• Instructions to follow: Copy out the lines of the records below, and only those lines, from the one with "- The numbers" through the one with "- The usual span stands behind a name", exactly as they appear.

• Data records:
------------

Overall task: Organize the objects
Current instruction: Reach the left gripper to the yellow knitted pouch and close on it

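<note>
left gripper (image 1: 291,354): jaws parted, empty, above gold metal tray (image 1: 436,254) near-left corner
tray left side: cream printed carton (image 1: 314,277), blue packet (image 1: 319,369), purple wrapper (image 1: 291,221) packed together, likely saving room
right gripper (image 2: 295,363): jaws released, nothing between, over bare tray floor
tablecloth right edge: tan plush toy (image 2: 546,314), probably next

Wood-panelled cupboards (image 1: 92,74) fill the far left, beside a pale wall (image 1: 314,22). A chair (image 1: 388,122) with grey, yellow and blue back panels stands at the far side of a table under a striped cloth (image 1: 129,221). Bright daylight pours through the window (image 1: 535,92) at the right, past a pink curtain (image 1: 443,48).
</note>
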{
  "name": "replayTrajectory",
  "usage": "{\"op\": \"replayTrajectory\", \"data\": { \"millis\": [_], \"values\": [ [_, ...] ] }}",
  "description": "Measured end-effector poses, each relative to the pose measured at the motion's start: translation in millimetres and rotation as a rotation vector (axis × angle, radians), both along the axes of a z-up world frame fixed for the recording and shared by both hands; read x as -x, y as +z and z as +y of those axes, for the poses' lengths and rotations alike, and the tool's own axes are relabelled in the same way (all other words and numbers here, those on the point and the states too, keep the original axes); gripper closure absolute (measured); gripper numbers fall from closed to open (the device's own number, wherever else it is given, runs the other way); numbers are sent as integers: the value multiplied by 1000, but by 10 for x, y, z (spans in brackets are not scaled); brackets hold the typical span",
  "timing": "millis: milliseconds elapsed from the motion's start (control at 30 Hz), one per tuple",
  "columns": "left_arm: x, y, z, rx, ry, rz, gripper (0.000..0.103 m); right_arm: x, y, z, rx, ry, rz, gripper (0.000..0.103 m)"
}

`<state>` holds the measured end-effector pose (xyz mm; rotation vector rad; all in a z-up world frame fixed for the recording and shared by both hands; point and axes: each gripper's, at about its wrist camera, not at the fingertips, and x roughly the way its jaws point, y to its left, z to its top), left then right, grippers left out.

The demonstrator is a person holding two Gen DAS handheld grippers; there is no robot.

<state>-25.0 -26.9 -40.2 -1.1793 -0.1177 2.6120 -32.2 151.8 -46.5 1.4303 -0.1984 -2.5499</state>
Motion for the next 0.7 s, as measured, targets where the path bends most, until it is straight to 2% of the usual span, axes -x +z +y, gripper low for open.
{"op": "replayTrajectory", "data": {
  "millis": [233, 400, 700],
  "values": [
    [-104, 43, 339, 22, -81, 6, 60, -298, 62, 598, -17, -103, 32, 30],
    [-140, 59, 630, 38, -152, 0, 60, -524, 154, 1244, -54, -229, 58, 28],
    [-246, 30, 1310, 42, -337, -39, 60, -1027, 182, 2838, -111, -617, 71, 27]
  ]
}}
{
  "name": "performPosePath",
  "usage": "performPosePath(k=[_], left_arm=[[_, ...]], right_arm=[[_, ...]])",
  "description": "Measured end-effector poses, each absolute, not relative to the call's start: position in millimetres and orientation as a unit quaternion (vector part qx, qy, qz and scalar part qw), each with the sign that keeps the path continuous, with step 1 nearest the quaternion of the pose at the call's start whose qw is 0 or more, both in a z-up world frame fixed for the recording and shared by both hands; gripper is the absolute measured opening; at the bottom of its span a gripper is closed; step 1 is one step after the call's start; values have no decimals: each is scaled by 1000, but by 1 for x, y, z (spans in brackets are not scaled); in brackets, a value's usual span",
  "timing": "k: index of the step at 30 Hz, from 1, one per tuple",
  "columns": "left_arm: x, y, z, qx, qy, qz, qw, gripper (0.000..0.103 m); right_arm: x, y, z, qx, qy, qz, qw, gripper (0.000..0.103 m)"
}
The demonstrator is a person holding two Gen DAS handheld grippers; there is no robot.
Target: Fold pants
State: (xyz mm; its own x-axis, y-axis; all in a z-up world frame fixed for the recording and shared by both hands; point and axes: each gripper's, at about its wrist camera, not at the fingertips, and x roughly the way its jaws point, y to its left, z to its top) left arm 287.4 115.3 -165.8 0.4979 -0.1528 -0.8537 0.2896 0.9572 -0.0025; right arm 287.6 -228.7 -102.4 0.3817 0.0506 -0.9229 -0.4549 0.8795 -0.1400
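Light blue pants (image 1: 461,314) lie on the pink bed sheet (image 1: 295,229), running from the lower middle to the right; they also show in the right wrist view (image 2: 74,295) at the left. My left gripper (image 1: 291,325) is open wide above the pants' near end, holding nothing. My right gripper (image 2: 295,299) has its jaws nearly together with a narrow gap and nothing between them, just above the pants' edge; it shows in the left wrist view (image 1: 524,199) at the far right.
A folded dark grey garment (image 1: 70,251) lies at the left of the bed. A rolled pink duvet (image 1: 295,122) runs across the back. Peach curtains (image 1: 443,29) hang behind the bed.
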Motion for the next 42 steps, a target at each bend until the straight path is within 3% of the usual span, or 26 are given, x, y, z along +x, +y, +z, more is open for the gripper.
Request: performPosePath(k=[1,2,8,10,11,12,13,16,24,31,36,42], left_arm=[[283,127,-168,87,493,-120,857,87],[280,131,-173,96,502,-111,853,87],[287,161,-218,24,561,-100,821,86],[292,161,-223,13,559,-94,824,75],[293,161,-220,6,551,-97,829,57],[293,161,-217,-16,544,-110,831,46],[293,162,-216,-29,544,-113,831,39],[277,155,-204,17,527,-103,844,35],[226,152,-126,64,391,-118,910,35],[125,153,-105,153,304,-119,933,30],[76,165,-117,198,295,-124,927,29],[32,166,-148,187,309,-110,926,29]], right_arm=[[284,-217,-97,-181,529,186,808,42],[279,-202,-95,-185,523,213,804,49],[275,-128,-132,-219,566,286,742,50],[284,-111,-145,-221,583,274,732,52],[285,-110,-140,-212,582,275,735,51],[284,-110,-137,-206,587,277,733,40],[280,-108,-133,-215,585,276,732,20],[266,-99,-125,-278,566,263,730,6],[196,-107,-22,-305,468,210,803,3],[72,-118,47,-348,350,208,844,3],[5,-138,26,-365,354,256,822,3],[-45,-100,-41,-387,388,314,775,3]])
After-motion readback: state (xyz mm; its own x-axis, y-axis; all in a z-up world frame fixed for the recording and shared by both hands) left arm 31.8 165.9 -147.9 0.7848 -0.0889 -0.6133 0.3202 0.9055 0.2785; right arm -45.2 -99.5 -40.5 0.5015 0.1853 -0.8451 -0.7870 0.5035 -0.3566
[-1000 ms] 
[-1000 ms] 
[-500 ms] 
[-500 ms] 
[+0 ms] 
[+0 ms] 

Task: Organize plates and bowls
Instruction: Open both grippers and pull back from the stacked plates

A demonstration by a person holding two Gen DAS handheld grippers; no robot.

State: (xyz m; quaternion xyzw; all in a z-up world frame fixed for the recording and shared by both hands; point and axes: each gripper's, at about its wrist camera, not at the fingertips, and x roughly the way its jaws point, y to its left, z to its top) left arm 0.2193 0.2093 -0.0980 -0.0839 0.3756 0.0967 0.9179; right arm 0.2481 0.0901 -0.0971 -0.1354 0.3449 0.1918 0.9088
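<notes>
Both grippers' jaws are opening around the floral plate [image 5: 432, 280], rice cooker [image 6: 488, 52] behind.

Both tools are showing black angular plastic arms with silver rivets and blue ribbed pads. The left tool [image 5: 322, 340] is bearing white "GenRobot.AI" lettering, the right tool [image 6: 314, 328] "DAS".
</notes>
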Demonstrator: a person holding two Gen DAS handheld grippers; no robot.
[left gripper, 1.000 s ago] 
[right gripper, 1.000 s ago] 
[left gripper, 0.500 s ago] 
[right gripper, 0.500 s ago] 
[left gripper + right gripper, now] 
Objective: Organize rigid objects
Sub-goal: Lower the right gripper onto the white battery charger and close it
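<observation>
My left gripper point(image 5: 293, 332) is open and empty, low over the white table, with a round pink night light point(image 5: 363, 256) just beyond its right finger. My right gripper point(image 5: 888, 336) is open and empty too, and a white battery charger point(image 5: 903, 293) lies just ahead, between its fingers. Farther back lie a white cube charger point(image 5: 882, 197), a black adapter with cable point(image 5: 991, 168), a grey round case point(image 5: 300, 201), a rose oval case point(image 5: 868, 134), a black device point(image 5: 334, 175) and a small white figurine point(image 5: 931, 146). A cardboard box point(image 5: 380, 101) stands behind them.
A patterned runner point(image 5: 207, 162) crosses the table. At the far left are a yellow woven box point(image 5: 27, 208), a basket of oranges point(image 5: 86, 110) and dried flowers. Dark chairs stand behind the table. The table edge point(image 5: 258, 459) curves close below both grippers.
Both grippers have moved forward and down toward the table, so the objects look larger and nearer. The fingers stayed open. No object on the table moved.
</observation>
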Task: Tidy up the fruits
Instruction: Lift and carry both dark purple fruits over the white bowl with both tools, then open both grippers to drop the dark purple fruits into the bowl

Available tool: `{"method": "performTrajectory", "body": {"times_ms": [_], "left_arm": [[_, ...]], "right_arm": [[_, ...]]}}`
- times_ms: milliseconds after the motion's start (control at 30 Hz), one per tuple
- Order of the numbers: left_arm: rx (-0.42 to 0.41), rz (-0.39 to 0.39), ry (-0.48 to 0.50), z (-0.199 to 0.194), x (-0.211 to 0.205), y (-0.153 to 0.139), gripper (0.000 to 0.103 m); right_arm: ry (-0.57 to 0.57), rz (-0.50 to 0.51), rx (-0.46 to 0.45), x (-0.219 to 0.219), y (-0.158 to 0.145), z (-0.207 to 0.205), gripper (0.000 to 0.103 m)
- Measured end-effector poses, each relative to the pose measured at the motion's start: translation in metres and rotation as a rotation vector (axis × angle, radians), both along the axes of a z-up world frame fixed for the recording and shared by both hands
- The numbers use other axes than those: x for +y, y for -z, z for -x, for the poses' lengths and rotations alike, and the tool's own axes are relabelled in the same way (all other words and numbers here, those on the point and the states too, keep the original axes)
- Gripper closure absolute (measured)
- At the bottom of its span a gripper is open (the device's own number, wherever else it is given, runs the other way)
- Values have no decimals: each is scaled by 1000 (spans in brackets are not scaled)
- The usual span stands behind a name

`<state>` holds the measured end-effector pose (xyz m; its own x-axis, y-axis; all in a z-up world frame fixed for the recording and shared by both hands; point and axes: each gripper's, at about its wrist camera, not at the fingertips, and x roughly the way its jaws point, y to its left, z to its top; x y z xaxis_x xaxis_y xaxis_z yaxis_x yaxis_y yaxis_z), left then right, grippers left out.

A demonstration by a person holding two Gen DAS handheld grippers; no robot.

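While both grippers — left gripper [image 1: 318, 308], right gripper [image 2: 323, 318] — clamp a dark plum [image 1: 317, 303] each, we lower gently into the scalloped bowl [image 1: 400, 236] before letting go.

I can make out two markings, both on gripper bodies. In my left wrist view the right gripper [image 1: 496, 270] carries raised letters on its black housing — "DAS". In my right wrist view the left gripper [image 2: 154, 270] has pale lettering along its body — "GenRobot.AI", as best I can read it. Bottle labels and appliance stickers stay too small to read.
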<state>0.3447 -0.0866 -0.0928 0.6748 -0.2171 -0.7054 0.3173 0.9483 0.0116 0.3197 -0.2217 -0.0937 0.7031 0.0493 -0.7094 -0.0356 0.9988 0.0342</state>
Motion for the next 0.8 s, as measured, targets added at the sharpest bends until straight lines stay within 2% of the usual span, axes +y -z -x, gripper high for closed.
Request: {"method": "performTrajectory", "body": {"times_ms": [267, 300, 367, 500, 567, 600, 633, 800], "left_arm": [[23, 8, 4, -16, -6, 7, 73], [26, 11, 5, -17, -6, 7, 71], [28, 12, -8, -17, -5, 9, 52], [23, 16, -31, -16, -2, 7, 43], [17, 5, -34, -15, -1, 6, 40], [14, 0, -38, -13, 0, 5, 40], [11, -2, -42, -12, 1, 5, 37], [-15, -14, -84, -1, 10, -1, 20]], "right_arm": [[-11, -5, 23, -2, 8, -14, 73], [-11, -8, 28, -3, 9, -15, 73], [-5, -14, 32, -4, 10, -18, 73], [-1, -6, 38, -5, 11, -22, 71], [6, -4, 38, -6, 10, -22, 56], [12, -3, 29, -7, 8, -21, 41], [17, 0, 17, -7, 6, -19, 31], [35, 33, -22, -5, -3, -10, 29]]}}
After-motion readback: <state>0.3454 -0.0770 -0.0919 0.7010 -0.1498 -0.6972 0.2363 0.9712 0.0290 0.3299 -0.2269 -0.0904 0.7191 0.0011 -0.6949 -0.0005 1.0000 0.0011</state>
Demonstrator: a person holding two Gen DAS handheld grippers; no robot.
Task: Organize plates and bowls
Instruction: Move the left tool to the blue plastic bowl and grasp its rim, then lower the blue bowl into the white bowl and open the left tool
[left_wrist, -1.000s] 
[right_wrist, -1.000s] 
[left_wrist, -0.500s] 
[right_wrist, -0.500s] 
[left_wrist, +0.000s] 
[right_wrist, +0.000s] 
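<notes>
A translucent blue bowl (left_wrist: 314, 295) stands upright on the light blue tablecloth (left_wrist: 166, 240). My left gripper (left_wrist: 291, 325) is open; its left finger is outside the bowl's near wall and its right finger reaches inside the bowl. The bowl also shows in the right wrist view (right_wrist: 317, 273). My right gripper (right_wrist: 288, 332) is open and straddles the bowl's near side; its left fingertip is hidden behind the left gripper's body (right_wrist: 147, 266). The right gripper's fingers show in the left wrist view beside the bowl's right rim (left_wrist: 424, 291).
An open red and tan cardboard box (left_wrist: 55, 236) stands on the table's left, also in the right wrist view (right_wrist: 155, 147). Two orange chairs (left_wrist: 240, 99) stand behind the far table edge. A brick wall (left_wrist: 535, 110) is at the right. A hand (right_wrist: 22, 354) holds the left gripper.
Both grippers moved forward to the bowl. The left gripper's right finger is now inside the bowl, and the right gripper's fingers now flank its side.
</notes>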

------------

• Answer space:
- The numbers use other axes than those: x for +y, y for -z, z for -x, for the poses' lengths and rotations alike, and the tool's own axes are relabelled in the same way (all other words and numbers here, those on the point and the states too, keep the original axes)
- Gripper closure absolute (measured)
- At the bottom of its span a gripper is open (the device's own number, wherever else it is given, runs the other way)
- Values have no decimals: each is scaled by 1000 (spans in brackets are not scaled)
- The usual span stands behind a name

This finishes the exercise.